[CHAPTER XXVI]
THE SLUMP

The trouble began with Hartley.

On the last Western trip he seemed to lose what little shred of self-control he had left, and began to drink heavily.

His comrades tried to shield him, as Joe and Jim had done on an earlier occasion, but all to no purpose. In his sober moods he was penitent and promised solemnly never to offend again. But his moral fibre had been weakened by self-indulgence, and with every debauch he became the less able to resist temptation.

McRae had pleaded with him and threatened him. He had fully resolved to release him when the season was over, but he hoped to keep him going fairly well till the end of the present year. When Hartley was “good,” he was almost unhittable, and in a close finish he might come in handy.

But of late he had been losing almost every game that he pitched. Twice in one week Joe had gone in when Hartley had been batted from the mound and by superhuman exertions had just nosed out a victory.

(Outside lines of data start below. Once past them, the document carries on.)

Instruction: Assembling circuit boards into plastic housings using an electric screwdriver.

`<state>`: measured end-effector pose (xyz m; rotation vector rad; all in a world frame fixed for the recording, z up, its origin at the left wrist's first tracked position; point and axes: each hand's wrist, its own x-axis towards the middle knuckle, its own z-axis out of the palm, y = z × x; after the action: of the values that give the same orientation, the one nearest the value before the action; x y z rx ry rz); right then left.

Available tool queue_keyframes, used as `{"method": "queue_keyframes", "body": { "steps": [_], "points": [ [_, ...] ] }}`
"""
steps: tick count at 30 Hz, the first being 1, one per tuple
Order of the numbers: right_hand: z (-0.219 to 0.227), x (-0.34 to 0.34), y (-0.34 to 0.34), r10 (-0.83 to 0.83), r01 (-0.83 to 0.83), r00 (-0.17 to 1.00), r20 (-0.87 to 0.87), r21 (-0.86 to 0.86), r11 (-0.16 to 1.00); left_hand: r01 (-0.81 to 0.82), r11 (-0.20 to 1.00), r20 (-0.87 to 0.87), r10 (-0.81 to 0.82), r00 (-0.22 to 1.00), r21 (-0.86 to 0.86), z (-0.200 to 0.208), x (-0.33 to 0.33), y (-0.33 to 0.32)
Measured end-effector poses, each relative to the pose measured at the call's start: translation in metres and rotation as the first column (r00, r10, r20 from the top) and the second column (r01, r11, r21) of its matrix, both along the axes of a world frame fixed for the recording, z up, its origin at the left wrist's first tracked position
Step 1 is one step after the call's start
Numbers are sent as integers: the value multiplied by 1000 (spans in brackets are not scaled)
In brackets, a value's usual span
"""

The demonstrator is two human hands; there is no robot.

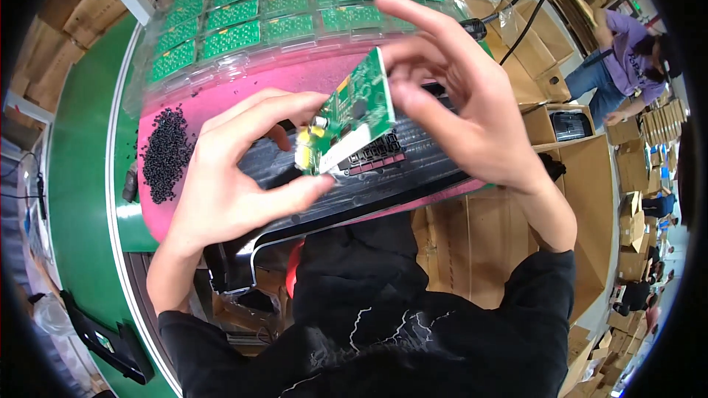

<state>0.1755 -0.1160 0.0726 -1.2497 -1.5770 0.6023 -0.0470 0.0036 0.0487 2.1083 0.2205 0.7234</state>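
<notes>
Head view only. I have the circuit board (359, 112) raised in the air over the black panel (424, 169), tilted, with its right edge higher than the end that carries a yellow component (304, 151). The left hand (221, 184) appears clamped on that end: thumb at the lower corner, fingertips at the upper left edge. The right hand (483, 118) has its index finger stretched up and away, while the thumb and curled fingers sit close by the board's right edge; they are blurred, and I cannot tell whether they pinch it or only stand beside it. The panel lies along the near edge of the pink mat (287, 70), a patterned section (375, 155) showing at its middle, below the board. By the mat's left edge I note a heap of small black pieces (166, 155), too fine to identify singly. Across the far edge stand clear trays (234, 65) bearing more green boards (234, 35). Step in hand, as I judge it: handling and orienting one board between both hands, not seated on anything. The next move, in my estimate, calls for a sure two-sided hold by the edges, the tilt taken out, and fingers kept off the raised parts. Main risk: a slip at the right edge.
</notes>
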Motion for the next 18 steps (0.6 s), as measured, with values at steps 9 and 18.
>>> {"method": "queue_keyframes", "body": {
  "steps": [9, 18],
  "points": [
    [-30, 16, -42, -149, 105, 985, -83, -398, 911, 71, 972, -233, -18, 972, 224, -15, 23, 0],
    [-88, 37, -39, -49, 118, 954, 294, -222, 968, 125, 977, -534, -15, 846, 171, -43, 34, -6]
  ]
}}
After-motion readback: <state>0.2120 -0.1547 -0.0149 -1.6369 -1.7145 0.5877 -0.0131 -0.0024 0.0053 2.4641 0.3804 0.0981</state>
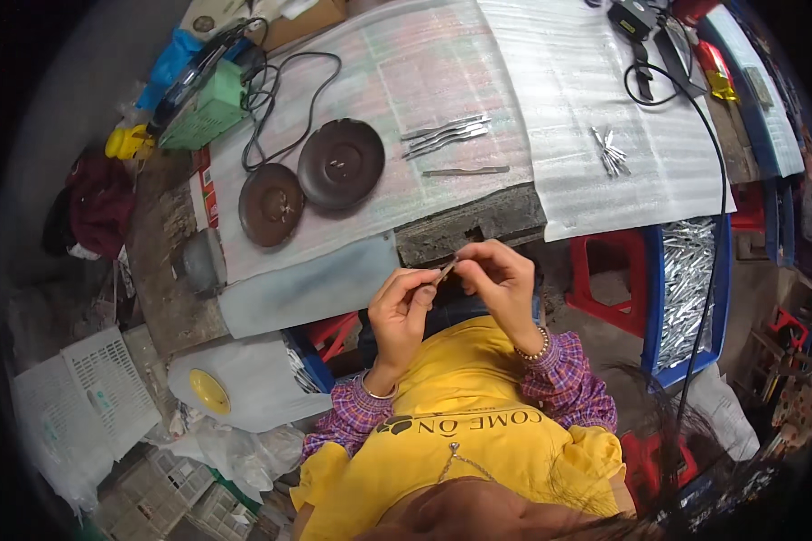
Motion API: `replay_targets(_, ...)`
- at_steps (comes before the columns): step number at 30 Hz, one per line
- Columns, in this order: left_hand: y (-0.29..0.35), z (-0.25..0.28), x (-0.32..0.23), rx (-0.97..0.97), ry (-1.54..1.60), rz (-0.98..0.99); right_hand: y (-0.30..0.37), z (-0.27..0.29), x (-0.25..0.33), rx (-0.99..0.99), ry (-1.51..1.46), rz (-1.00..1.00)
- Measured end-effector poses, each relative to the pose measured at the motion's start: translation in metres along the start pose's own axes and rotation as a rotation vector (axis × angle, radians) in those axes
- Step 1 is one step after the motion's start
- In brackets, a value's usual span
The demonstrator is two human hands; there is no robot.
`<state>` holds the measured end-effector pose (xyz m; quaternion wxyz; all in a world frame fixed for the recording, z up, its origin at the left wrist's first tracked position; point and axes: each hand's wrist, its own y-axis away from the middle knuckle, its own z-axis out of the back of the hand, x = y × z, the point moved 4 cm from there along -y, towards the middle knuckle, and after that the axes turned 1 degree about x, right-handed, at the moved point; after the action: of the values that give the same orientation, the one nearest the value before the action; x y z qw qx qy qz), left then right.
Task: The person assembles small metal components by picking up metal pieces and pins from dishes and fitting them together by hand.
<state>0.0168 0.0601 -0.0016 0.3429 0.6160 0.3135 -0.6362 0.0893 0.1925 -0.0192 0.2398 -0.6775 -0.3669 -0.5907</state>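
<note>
In front of my chest, my left hand [400, 311] pinches a small slim metal piece [444, 270] between thumb and fingers. My right hand [500, 281] is closed at the piece's other end, its thumb and fingertips together there. The piece is too small to name, and fingers cover part of it. Both hands are just short of the worn bare table edge [478, 216]. Beyond them on the sheeted table lie a single long thin metal strip [465, 170] and a row of similar strips [447, 135].
Two dark round dishes [341, 164] with tiny bits sit left on the table, near a black cable [311, 99] and green basket [209, 106]. Small silver pieces [611, 151] lie right. A blue bin [651, 307] of silver pieces stands beside a red stool [609, 311].
</note>
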Motion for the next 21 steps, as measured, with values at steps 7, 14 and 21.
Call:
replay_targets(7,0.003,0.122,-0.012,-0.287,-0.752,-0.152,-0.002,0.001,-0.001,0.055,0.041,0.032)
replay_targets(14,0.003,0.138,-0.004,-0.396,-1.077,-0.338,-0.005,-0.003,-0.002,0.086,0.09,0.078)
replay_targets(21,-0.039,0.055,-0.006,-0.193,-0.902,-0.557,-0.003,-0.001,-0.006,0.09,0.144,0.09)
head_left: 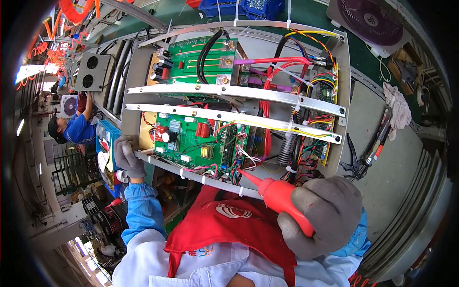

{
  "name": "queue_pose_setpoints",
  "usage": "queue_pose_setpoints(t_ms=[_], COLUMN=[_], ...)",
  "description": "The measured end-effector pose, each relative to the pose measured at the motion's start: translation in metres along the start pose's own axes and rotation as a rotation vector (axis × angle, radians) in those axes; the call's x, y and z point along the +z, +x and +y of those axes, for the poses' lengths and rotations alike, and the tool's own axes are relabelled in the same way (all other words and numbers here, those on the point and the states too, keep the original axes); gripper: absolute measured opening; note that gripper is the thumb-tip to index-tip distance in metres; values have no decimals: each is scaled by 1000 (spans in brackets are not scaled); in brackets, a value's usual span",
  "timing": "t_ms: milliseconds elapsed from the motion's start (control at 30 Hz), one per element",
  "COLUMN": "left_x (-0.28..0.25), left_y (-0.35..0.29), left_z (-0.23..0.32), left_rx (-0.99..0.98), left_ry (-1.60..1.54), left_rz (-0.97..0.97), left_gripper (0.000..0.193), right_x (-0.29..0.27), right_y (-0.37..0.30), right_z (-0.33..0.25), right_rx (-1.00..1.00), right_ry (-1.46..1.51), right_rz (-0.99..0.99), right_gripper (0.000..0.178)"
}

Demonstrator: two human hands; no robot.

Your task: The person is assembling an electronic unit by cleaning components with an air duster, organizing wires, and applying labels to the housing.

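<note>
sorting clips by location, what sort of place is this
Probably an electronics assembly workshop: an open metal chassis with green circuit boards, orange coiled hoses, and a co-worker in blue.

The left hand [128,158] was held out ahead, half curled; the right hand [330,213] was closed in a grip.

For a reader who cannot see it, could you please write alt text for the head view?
A grey-gloved right hand holds a red bottle, its nozzle pointing at wires by a green circuit board inside an open metal chassis; the left hand touches its near left corner.
</note>
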State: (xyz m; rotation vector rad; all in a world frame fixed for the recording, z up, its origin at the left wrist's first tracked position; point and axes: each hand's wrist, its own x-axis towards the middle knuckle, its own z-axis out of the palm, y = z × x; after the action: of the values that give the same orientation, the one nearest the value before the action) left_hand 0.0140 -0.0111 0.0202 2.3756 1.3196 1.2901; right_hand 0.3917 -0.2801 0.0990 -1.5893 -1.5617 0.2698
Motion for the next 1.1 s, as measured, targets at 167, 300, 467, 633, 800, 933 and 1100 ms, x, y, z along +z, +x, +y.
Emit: queue_pose_setpoints(t_ms=[167,300,467,633,800,933,1100], left_x=[1,0,1,2,0,3,3], left_y=[1,0,2,1,0,2,2], left_z=[-1,-2,0,1,-1,1,2], left_rx=[13,21,22,18,30,44,35], left_ry=[-1,21,8,46,66,63,66], left_rz=[-5,-4,-16,-1,5,5,15], left_gripper=[30,30,30,33,33,33,33], right_x=[2,2,0,-2,3,0,-1], right_y=[0,1,2,4,6,6,6], right_z=[5,2,3,8,12,10,12], right_rx=[-92,-10,-30,-40,-98,-77,-81], right_ry=[1,15,21,13,55,27,83], right_rz=[31,-16,-15,-14,7,-9,-3], right_gripper=[35,34,34,36,38,39,39])
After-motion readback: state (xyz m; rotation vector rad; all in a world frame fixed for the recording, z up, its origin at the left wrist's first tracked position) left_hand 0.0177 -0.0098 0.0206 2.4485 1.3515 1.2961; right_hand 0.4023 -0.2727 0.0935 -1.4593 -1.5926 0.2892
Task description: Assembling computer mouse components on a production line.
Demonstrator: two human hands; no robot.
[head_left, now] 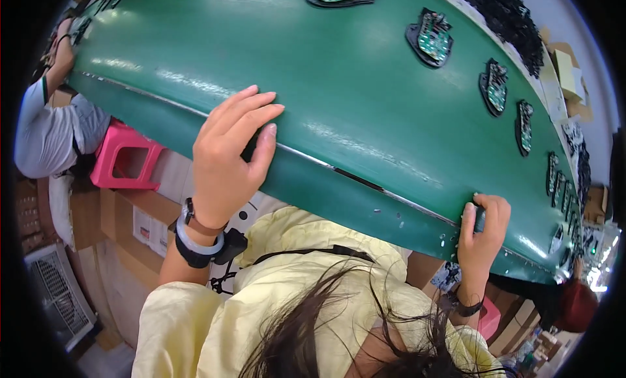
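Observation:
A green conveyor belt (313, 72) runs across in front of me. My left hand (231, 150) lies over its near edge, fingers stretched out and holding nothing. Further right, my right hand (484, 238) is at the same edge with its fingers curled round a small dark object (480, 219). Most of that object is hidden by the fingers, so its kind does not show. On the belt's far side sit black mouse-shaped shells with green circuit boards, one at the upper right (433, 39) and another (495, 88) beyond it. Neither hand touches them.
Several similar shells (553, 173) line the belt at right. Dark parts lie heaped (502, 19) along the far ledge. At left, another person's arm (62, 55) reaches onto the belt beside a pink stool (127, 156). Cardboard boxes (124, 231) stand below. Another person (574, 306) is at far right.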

Hartley resented this bitterly. He seemed to think that Joe was trying to “show him up.” He glared at our hero whenever they came near each other, growled at him in the clubhouse after the game, and on two occasions of late had tried to trip him.

Joe attributed this to his mental state, and where he would have resented, with his fists if need be, such conduct on the part of another, he passed it over pityingly in the case of Hartley.

“Bugs seems to have it in for me,” he remarked to Jim one day, when they were dressing after the game. “You’d think that after I’d tried to shield him as I did in St. Louis, he’d be grateful, instead of trying to harm me in any way he could.”

“It’s just an illustration of the old motto: ‘Do a man a favor and he’ll never forgive you,’” returned Jim. “The trouble with Bugs is that he isn’t right in the upper story. His nickname fits him right enough.”